Another notable result was that significant differences in fluorescence loss between baseline and the end of the observation period were found in samples on which Emdogain was applied. Although Emdogain, comprising enamel matrix proteins, has been used widely in dentistry [10, 11], up to date, there are a few studies [11,12,13,14] undertaken the direct application of Emdogain to evaluate the efficacy of remineralization stimulation potential of initial enamel caries. The results of the present study are quite similar to that of Schmidlin et al. [11] in which the application of enamel matrix proteins on artificial carious lesions seen to improve the re-hardening of the lesions, even in deeper layers. Together these findings suggest that Emdogain may promote remineralization of initial enamel carious lesions. This is consistent with a previous study [14] that confirmed the regeneration of the enamel prism-like tissue with the presence of Emdogain. Researchers attributed this effect to the molecular mechanisms of the product that include the prevention of the crystal fusion of premature crystals, the control of hydroxyapatite crystal morphology and elongation, and the control of the nucleation and regulation of the growth of the crystals in order to form the mineralized enamel covering the crowns of teeth [13, 14].

In this study, samples were acquired from bovine lower incisors in order to facilitate homogenous allocation of specimens from the same crown to the six test groups. Although human and bovine enamel are not identical in genetic and environmental features [29], it has been stated that bovine enamel could be in a better condition with a more uniform composition, particularly when a large crown size for preparing more samples from the same tooth was necessary [30]. Artificial caries lesions occurred rapidly in bovine enamel in comparison to the human teeth, even the mineral distributions of their lesions were almost equivalent [11, 31]. Since the results were only used for the interpretation of the comparison within the different groups of the present study and the changes within the same sample in different time points, we considered that the advantages of preferring bovine teeth will be acceptable.

The QLF-D is based on the same principle but with an enhanced light source and filter system compared with the traditional QLF method [32]. All specimens were dried and the images were captured with standardized settings.
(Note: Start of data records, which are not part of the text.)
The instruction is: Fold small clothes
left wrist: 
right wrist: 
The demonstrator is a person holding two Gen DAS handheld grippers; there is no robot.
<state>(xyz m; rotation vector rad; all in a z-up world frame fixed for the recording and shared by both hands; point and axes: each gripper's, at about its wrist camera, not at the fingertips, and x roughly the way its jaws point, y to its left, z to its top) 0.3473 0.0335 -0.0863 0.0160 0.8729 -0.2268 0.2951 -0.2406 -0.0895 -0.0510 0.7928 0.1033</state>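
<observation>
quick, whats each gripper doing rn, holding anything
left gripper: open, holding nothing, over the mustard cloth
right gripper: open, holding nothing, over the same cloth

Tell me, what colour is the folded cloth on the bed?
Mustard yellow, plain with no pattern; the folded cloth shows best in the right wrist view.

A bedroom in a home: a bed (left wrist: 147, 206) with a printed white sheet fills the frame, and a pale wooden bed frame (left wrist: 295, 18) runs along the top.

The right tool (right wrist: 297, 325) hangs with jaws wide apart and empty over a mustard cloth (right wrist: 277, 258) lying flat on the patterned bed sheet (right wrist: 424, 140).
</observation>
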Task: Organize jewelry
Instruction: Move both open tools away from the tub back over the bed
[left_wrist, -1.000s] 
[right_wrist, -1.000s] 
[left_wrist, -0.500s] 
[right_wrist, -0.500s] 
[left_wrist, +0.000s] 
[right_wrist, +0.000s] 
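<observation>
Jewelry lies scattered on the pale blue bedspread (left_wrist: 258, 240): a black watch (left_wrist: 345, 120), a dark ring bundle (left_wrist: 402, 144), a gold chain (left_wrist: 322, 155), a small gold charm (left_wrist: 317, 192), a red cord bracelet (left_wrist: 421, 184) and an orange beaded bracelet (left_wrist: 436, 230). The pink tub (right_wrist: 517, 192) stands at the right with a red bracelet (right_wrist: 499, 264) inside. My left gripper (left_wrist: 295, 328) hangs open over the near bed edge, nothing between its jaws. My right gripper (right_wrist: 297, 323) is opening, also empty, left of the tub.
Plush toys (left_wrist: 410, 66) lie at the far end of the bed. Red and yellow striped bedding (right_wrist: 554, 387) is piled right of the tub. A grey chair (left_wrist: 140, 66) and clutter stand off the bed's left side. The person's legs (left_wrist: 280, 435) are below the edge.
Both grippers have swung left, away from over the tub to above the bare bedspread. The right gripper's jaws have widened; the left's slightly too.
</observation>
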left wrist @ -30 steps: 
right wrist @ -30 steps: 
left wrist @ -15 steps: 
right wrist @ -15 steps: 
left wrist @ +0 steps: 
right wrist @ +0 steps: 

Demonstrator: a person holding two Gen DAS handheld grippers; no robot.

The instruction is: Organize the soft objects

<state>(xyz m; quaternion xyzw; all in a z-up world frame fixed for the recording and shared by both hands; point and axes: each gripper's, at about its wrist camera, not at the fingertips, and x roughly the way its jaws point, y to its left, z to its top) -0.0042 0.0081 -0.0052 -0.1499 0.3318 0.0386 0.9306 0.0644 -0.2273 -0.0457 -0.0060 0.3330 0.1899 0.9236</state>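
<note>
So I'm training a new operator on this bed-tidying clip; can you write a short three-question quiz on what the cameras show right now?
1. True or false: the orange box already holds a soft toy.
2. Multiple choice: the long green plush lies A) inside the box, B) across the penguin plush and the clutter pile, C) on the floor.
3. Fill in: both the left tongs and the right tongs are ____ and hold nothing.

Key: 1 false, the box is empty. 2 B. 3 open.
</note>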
By using QLF-D, an in vitro standard was developed to capture the images in the same position and from the same angle. Unfortunately, the researcher in charge of product application knew which agent was applied. However, the examiners who conducted the imaging acquisition and the analysis of the images were blinded to the intervention allocation.

The results of this study revealed significant differences between initial and 21th days of QLF measurements in all groups except conventional fluoride varnishes. Although the present study did not mimic the exact real-life settings, the results have the potential to provide useful information on the remineralization effectiveness of different varnishes. Further in vivo studies would be beneficial to verify the treatment efficacy of different fluoride varnishes, enamel matrix protein, and self-assembling peptide on WSLs during or after orthodontic treatment.

Conclusions

Within the limitations of this study, the following could be concluded:

  • The null hypothesis was rejected. A significant regain in fluorescence was observed in all studied materials except the Duraphat and Enamel Pro fluoride varnishes. With respect to the reduction in lesion area, there were significant differences in the control, Curodont, and Clinpro XT groups at the end of the observation period.

  • The fluorescence gain in the self-assembling peptide (Curodont) group was significantly higher compared to Emdogain and Clinpro XT between the first and second week of application. After 14 days, Clinpro XT varnish had the highest potential to decrease fluorescence loss and lesion area. It may be advisable to use combined of self-assembling peptides and light-curable fluoride varnish with prolonged duration of treatment period to increase the effect.